19 May 2022

  • HEADLINES: wheat extends losses but fills chart gaps; Old crop US demand intact; US forecast stays wet.
  • Chicago futures are mixed at midday, with July soybeans up 30, wheat futures down 20-30 and corn unwilling to move. Better than expected weekly soybean and meal export sales are cited, and the US Gulf soy market maintains a sizeable discount to Brazilian origin for mid/late summer delivery. We hear of additional Chinese interest for new crop US beans, and pace analysis suggests USDA’s old crop US soy export forecast is understated by upward of 60 million bu.
  • US wheat futures at all exchanges have fallen to close open chart gaps left on Sunday night, but uncertainty over near-term Indian exports along with the UN’s aim to open a sort of humanitarian food corridor have prevented large-scale new buying. The Indian government is mulling over the idea of allowing some 1.8 million mt of wheat currently trapped in ports to ship. Previously, of India’s unshipped exports, only 400,000 mt had lines of credit attached. There are no details available as to whether this 1.8 million mt will ship or not, but uncertainty abounds with respect to Indian wheat exports over the next 30-60 days. However, India will not be a large net exporter of wheat 2022/23 and net imports may be needed if final production there falls below 98-100 million mt. India this morning cut its wheat production estimate to 106.4 million mt, vs. 111 previously.
  • And establishing safe passage for Ukrainian grain and vegoil exports makes good sense, but to establish this Russia is demanding the lifting of current economic sanctions. This will not happen and negotiating with Russia will be fraught will issues of trust. Unfortunately, boosting the monthly pace of Ukrainian grain exports will be incredibly challenging.
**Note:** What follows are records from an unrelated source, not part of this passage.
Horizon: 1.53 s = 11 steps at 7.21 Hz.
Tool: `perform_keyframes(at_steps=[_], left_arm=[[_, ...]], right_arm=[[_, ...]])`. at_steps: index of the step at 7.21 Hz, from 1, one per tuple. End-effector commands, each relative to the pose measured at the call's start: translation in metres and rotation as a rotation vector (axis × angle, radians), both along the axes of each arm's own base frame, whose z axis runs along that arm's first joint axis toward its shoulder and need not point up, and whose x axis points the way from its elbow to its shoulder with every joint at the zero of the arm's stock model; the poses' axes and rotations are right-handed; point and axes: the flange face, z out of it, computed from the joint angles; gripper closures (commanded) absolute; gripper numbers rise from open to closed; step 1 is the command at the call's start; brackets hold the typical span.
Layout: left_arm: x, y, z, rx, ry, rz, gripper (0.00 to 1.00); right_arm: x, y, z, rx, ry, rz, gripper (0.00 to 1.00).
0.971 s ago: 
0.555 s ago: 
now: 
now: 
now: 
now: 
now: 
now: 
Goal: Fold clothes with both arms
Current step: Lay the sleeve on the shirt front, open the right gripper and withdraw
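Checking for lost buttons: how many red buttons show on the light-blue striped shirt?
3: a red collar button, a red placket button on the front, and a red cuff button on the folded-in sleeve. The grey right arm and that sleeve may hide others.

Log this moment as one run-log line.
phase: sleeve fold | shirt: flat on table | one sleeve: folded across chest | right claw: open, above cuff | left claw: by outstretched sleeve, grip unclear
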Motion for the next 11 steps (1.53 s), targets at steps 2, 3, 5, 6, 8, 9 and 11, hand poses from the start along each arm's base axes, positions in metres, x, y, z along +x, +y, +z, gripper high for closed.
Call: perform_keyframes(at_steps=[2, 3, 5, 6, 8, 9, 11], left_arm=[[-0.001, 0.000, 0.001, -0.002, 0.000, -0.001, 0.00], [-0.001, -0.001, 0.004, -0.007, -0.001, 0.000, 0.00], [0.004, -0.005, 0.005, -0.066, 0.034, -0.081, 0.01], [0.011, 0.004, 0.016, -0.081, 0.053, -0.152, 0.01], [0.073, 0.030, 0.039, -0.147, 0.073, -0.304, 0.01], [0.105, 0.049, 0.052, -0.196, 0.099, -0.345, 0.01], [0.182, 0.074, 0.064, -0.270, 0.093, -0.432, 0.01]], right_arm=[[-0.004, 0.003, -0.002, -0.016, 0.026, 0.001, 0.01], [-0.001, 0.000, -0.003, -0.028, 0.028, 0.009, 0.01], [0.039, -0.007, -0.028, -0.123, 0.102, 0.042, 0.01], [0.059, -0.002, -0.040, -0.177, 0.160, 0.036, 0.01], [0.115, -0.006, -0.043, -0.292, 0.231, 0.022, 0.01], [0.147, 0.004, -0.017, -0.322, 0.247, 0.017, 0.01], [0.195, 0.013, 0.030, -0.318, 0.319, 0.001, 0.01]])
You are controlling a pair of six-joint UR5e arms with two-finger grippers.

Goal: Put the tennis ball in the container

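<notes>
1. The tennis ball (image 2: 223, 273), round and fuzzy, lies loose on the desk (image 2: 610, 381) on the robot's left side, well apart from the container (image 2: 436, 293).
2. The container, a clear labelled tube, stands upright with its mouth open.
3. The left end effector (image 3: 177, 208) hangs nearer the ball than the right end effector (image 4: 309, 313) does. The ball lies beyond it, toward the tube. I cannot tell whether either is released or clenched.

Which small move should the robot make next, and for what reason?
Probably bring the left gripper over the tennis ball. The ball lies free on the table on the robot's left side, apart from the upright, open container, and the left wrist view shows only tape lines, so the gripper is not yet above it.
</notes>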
  • Old crop export sales through the week ending May 12 totalled 17 million bu, vs. 8 morning the previous week and at the upper end of trade expectations. New crop wheat sales totalled 12 million bu, vs. 5 morning the previous week. Old crop soybean sales were an impressive 28 million, vs. 5 million the prior week and the largest since late March. Old crop soy sales to China were 14 million bu. Additionally, weekly soy sales in May 21 averaged just 2.2 million bu, and ongoing strong demand reflects this year’s rapid exhaustion of S American surpluses. Simple pace analysis places final 2021/22 US soybean exports at 2,190-2,200 million bu, vs. USDA’s projected 2,140 million.
  • And new crop soybean commitments sit a record large 448 million bu, vs. 273 million last year and 20% of the USDA’s 2022/23 US soy export forecast. New crop commitments are also record large at 220 million bu vs. 192 million a year ago.
  • The Brazilian corn market is up $0.05/bu at midday, with Sep Brazilian corn’s premium to the US widening to $0.75/bu. The sum of state government safrinha corn production estimates are 5-6 million mt below CONAB’s latest number, and similar to soybeans Brazil’s corn surplus will be consumed quickly, likely by the middle of autumn.
  • The Wheat Quality Council at this week’s tour conclusion pegged KS wheat yield at 39.7 bu/acre, vs. NASS’s 39, but pegged production at 261 million, vs. NASS’s 271 million. The tour’s estimate leans neutral, but we maintain that it is yield loss in TX, OK and across the Northern Plains that ultimately lowers final US HRW production by 20-30 million from USDA’s current estimate.
  • The midday GFS weather forecast is consistent with the morning run in projecting soaking rainfall of 2-5” across the S Plains, Delta and Eastern Midwest in the 5-10 day period. Fieldwork/seeding will be only regionally disrupted into the weekend, but an outright halt occurs in MO, IL, IN, OH and KY next week. NASS planting progress data on Monday will be critical in estimating the number of acres to be seeded in June.
  • Bull markets must be fed and wheat futures at contract highs will be highly sensitive to any modest loosening of supplies in exportable positions. However, it remains that wheat importers are very poorly covered beyond early summer, and additional downside risk is limited. Soy stays in a demand-led bull, while Midwest forecasts in June drive daily/weekly corn price direction nearby. We maintain a strategy of using corrections to extend supply coverage into autumn.